╔══

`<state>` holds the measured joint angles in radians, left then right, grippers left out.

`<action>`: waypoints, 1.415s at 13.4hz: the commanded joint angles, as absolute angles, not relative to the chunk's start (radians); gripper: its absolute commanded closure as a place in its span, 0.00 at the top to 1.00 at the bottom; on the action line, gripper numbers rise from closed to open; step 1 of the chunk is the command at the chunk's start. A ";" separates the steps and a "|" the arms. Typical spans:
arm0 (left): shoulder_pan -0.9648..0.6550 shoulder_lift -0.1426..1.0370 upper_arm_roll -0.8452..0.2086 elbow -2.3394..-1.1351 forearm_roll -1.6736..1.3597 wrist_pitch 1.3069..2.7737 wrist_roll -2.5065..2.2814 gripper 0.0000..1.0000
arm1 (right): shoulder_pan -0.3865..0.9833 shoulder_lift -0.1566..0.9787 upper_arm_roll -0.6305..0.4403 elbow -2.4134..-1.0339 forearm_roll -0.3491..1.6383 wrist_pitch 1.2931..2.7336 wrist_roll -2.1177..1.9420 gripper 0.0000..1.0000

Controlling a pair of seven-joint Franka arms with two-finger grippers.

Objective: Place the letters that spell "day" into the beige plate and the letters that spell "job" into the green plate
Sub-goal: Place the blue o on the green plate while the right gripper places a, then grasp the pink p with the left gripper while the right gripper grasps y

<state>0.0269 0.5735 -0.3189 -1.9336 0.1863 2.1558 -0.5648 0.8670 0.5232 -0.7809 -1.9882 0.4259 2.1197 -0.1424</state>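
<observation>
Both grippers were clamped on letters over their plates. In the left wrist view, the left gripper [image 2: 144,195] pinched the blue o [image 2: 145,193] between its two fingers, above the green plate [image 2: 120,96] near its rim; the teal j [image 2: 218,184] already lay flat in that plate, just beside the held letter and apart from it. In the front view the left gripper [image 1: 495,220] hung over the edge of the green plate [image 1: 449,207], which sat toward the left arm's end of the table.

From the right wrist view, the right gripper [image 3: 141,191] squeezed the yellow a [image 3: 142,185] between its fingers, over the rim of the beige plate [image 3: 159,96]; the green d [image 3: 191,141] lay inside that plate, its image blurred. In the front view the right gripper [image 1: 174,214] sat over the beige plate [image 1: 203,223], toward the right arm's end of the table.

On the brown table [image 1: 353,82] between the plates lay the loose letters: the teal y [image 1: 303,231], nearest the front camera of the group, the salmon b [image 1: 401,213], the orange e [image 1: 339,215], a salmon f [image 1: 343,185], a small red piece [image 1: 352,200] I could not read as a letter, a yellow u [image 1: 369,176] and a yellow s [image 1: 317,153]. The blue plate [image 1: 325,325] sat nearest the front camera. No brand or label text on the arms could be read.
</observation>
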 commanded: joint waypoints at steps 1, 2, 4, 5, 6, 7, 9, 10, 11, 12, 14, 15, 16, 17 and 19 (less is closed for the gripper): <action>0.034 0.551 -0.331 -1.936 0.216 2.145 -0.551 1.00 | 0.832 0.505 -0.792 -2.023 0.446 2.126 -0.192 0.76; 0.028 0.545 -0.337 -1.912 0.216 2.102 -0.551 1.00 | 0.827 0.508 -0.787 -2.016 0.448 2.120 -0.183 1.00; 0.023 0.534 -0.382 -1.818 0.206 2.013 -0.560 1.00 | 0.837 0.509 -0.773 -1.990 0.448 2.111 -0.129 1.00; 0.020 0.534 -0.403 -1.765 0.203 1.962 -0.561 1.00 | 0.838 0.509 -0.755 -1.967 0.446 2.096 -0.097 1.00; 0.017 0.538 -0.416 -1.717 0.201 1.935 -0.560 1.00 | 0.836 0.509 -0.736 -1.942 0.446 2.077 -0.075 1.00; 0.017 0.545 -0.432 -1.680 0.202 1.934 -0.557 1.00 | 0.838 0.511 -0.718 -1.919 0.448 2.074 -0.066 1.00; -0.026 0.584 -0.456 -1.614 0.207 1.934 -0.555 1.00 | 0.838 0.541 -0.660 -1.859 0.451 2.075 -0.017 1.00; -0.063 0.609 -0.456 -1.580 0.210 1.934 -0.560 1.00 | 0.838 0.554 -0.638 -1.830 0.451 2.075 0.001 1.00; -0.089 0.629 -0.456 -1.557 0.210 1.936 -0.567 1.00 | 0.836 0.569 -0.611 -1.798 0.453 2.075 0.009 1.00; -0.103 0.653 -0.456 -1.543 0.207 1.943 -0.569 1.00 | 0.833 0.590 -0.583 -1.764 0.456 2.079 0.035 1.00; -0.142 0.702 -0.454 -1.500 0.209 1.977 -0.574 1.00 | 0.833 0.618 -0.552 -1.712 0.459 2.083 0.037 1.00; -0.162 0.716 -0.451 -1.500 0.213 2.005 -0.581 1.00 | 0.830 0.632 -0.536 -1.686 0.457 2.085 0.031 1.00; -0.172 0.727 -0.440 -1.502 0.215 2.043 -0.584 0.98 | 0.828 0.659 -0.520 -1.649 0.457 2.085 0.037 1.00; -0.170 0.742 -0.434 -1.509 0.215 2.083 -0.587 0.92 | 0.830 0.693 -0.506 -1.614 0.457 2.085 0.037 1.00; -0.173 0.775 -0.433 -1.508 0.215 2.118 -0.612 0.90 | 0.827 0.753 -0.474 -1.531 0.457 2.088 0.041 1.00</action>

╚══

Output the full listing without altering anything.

`<state>` holds the measured joint angles in radians, left then right, grippers left out.

`<action>`: waypoints, 1.415s at 13.4hz: the commanded joint angles, as absolute angles, not relative to the chunk's start (radians); gripper: its absolute commanded closure as a place in its span, 0.00 at the top to 1.00 at the bottom; on the action line, gripper numbers rise from closed to open; step 1 of the chunk is the command at the chunk's start. A ";" separates the steps and a "|" the arms. Typical spans:
arm0 (left): shoulder_pan -0.9648..0.6550 shoulder_lift -0.1426..1.0370 upper_arm_roll -0.8452..0.2086 elbow -2.3394..-1.1351 forearm_roll -1.6736..1.3597 wrist_pitch 1.3069..2.7737 wrist_roll -2.5065..2.2814 gripper 0.0000..1.0000
arm1 (right): shoulder_pan -0.3865..0.9833 shoulder_lift -0.1566..0.9787 upper_arm_roll -0.6305..0.4403 elbow -2.4134..-1.0339 forearm_roll -0.3491..1.6383 wrist_pitch 1.2931..2.7336 wrist_roll -2.1177..1.9420 gripper 0.0000..1.0000

Controlling a pair of seven-joint Franka arms with two-finger grippers.

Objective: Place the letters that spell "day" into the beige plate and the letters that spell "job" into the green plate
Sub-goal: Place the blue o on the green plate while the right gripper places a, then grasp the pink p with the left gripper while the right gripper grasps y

<state>0.0269 0.5735 -0.3189 -1.9336 0.1863 2.1558 -0.5648 0.8670 0.5232 -0.7809 -1.9882 0.4259 2.1197 -0.1424</state>
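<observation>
Both grippers were clamped on letters over their plates. In the left wrist view, the left gripper [image 2: 144,195] pinched the blue o [image 2: 145,193] between its two fingers, above the green plate [image 2: 120,96] near its rim; the teal j [image 2: 218,184] already lay flat in that plate, just beside the held letter and apart from it. In the front view the left gripper [image 1: 495,220] hung over the edge of the green plate [image 1: 449,207], which sat toward the left arm's end of the table.

From the right wrist view, the right gripper [image 3: 141,191] squeezed the yellow a [image 3: 142,185] between its fingers, over the rim of the beige plate [image 3: 159,96]; the green d [image 3: 191,141] lay inside that plate, its image blurred. In the front view the right gripper [image 1: 174,214] sat over the beige plate [image 1: 203,223], toward the right arm's end of the table.

On the brown table [image 1: 353,82] between the plates lay the loose letters: the teal y [image 1: 303,231], nearest the front camera of the group, the salmon b [image 1: 401,213], the orange e [image 1: 339,215], a salmon f [image 1: 343,185], a small red piece [image 1: 352,200] I could not read as a letter, a yellow u [image 1: 369,176] and a yellow s [image 1: 317,153]. The blue plate [image 1: 325,325] sat nearest the front camera. No brand or label text on the arms could be read.
</observation>
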 commanded: joint waypoints at steps 1, 2, 4, 5, 6, 7, 9, 10, 11, 12, 14, 15, 16, 17 and 19 (less is closed for the gripper): <action>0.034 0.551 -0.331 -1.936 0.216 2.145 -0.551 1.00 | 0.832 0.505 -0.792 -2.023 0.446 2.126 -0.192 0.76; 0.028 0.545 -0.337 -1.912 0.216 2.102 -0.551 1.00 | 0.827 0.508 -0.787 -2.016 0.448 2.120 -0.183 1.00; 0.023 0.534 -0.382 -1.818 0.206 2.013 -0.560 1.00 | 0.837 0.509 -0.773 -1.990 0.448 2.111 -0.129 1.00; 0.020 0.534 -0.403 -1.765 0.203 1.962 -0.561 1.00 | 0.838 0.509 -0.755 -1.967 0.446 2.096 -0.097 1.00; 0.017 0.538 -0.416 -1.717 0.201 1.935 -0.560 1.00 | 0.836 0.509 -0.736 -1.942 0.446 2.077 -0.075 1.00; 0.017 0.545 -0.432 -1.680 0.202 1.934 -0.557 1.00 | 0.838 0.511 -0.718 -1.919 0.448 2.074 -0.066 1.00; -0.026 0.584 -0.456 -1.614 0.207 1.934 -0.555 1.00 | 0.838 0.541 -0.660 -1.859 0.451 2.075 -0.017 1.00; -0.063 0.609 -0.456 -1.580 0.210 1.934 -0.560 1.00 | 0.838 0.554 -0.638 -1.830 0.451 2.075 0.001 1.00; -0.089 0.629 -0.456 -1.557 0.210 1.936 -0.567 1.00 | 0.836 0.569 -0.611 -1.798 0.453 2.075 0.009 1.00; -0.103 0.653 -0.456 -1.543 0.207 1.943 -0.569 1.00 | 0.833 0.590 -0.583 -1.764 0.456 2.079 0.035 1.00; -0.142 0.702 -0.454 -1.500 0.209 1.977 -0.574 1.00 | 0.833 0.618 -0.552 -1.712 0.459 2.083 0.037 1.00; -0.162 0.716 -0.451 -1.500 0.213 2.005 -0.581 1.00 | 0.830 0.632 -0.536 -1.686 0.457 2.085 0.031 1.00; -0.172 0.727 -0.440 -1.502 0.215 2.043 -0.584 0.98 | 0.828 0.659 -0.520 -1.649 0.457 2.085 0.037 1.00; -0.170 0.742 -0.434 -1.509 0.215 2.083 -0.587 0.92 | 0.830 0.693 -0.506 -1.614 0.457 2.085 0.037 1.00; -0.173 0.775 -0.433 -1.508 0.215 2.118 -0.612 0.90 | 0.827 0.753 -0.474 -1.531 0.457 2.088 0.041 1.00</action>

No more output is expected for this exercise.